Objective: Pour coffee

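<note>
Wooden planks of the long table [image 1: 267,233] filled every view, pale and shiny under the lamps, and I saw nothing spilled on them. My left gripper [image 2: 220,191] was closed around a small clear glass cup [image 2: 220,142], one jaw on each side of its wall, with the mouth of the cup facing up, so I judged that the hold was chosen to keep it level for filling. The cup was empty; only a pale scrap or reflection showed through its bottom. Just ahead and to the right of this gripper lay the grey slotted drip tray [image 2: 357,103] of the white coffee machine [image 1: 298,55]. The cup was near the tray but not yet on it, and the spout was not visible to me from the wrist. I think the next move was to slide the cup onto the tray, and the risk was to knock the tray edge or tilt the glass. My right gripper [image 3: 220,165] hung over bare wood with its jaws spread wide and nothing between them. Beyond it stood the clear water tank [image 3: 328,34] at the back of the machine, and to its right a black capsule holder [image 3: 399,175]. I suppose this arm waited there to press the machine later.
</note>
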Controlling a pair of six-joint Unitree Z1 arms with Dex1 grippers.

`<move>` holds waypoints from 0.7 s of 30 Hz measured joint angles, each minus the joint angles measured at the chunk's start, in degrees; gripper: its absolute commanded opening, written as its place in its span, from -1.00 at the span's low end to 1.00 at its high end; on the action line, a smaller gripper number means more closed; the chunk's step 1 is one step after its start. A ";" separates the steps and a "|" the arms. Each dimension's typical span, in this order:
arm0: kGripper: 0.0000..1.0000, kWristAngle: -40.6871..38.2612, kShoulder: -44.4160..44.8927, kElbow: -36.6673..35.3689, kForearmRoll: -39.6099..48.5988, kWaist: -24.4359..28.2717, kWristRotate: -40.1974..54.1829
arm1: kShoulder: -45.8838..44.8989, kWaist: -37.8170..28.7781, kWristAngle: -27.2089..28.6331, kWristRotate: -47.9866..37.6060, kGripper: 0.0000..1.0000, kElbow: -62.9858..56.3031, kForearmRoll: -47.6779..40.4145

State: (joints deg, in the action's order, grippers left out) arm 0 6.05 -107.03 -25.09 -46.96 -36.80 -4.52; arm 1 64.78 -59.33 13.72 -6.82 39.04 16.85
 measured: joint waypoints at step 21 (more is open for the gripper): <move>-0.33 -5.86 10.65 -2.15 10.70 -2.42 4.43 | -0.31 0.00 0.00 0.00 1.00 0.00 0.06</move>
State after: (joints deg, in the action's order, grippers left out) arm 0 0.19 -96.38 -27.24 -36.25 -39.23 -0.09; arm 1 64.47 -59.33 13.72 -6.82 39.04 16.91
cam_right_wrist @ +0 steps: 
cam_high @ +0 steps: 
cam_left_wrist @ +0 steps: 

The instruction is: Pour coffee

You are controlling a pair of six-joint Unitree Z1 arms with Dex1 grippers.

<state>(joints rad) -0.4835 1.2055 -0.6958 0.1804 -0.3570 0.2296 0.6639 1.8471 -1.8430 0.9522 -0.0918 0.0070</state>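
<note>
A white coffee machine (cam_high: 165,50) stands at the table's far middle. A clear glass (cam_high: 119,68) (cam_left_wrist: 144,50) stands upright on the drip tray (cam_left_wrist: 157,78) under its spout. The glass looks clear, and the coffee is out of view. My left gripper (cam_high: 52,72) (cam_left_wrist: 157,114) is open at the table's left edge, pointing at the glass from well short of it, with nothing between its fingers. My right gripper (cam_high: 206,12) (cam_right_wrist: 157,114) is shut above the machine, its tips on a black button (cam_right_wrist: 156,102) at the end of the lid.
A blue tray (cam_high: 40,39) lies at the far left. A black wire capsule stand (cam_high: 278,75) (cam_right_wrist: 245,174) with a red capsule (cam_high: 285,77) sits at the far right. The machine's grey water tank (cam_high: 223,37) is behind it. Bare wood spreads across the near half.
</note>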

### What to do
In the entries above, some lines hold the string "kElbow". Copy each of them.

### Exercise answer
arm0: kGripper: 0.0000..1.0000, kWristAngle: -40.6871..38.2612, kShoulder: -44.4160..44.8927, kElbow: -36.6673..35.3689, kForearmRoll: -39.6099..48.5988, kWaist: -24.4359..28.2717, kWristRotate: -40.1974..54.1829
arm1: kShoulder: -45.8838..44.8989, kWaist: -37.8170..28.7781, kWristAngle: -27.2089..28.6331, kWristRotate: -47.9866..37.6060, kGripper: 0.0000..1.0000, kElbow: -62.9858..56.3031, kForearmRoll: -47.6779..40.4145

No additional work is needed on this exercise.